TASK DESCRIPTION
An exact copy of all the entries is needed, with no images in it.

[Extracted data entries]
"""
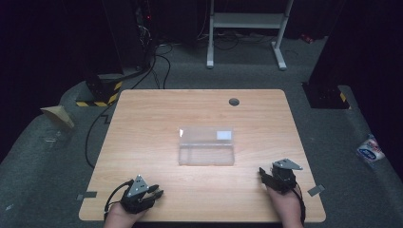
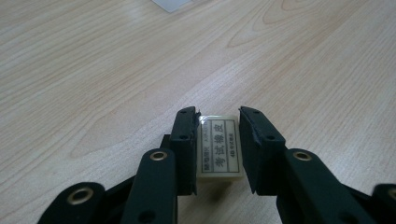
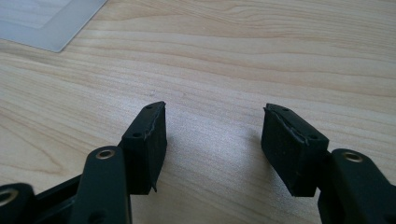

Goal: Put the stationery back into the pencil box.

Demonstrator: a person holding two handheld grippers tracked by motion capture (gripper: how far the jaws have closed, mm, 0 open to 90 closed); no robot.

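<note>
Your left claw [image 2: 218, 144] has its jaws clamped on a small cream-white rectangular eraser [image 2: 219, 148] with a printed label in dark characters; both pads press its long sides, and it lies flat on the light wood-grain counter [image 2: 116, 70]. In the high view that left claw [image 1: 151, 194] sits near the counter's front edge at about 7 o'clock from the middle, your hand coming in from the bottom. At roughly 1 o'clock from it, near the middle of the counter, lies a clear flat rectangular plastic box [image 1: 206, 146] with a small white label at its far right corner, well apart from the eraser. Your right claw [image 3: 212, 144] stands with its jaws spread and only bare wood between them. In the high view the right claw [image 1: 264, 175] rests at about 5 o'clock from the box, near its front right corner.
</note>
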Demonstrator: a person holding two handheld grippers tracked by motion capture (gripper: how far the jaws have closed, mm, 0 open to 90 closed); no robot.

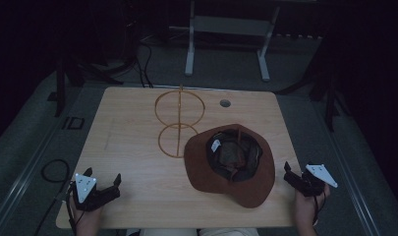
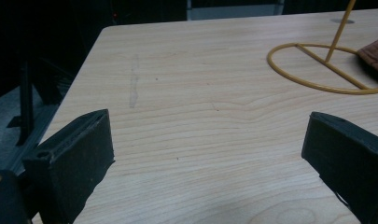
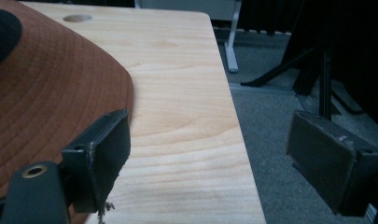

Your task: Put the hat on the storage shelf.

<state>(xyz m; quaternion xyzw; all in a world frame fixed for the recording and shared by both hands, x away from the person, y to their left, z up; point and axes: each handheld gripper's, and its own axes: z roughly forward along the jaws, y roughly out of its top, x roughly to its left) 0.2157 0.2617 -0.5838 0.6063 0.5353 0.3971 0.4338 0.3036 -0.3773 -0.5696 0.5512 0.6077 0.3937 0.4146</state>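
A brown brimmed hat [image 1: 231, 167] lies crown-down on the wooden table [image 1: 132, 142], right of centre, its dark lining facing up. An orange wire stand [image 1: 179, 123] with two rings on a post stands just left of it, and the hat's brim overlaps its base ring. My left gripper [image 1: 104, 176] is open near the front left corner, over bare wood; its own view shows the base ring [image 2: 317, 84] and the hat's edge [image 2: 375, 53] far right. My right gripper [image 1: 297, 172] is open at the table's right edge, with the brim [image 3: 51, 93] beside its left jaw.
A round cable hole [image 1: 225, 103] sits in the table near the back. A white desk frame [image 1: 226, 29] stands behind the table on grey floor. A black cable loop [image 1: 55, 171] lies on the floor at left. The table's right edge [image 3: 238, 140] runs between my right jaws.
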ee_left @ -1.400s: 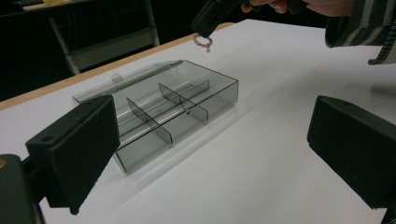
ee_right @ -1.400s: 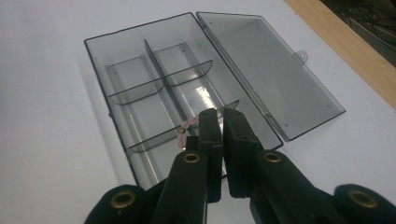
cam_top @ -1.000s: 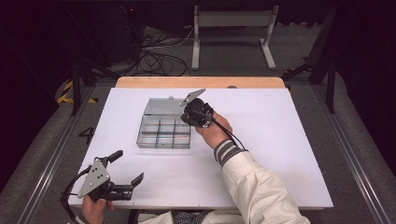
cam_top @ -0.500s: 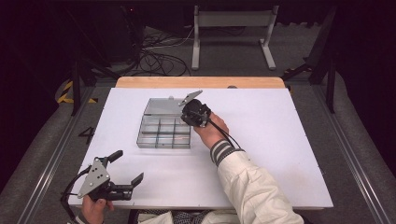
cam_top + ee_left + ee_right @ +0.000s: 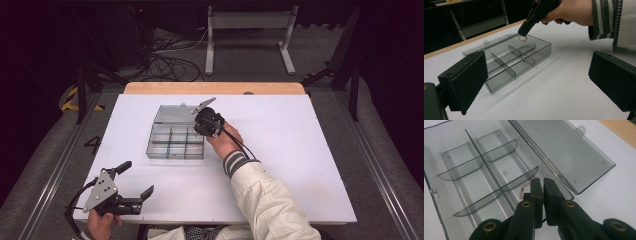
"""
EXERCISE OUTPUT
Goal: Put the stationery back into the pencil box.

Demonstrator: a person holding two handheld grippers tracked by motion capture (gripper: how far the jaws have closed, mm, 0 open to 90 closed); no robot.

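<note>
Your left claw [image 2: 218, 144] has its jaws clamped on a small cream-white rectangular eraser [image 2: 219, 148] with a printed label in dark characters; both pads press its long sides, and it lies flat on the light wood-grain counter [image 2: 116, 70]. In the high view that left claw [image 1: 151, 194] sits near the counter's front edge at about 7 o'clock from the middle, your hand coming in from the bottom. At roughly 1 o'clock from it, near the middle of the counter, lies a clear flat rectangular plastic box [image 1: 206, 146] with a small white label at its far right corner, well apart from the eraser. Your right claw [image 3: 212, 144] stands with its jaws spread and only bare wood between them. In the high view the right claw [image 1: 264, 175] rests at about 5 o'clock from the box, near its front right corner.
</note>
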Demonstrator: a person holding two handheld grippers tracked by motion capture (gripper: how far the jaws have closed, mm, 0 open to 90 closed); no robot.


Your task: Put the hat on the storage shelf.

<state>(xyz m; quaternion xyzw; all in a world frame fixed for the recording and shared by both hands, x away from the person, y to their left, z up; point and axes: each handheld gripper's, and its own axes: z roughly forward along the jaws, y roughly out of its top, x roughly to its left) 0.2157 0.2617 -0.5838 0.6063 0.5353 0.3971 0.4338 0.3036 -0.3773 -0.5696 0.5512 0.6077 0.3937 0.4146</state>
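A brown brimmed hat [image 1: 231, 167] lies crown-down on the wooden table [image 1: 132, 142], right of centre, its dark lining facing up. An orange wire stand [image 1: 179, 123] with two rings on a post stands just left of it, and the hat's brim overlaps its base ring. My left gripper [image 1: 104, 176] is open near the front left corner, over bare wood; its own view shows the base ring [image 2: 317, 84] and the hat's edge [image 2: 375, 53] far right. My right gripper [image 1: 297, 172] is open at the table's right edge, with the brim [image 3: 51, 93] beside its left jaw.
A round cable hole [image 1: 225, 103] sits in the table near the back. A white desk frame [image 1: 226, 29] stands behind the table on grey floor. A black cable loop [image 1: 55, 171] lies on the floor at left. The table's right edge [image 3: 238, 140] runs between my right jaws.
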ee_left @ -1.400s: 
ee_right @ -1.400s: 
cam_top @ -1.000s: 
cam_top @ -0.500s: 
cam_top + ee_left + ee_right @ +0.000s: 

Nothing remains to be added to the response.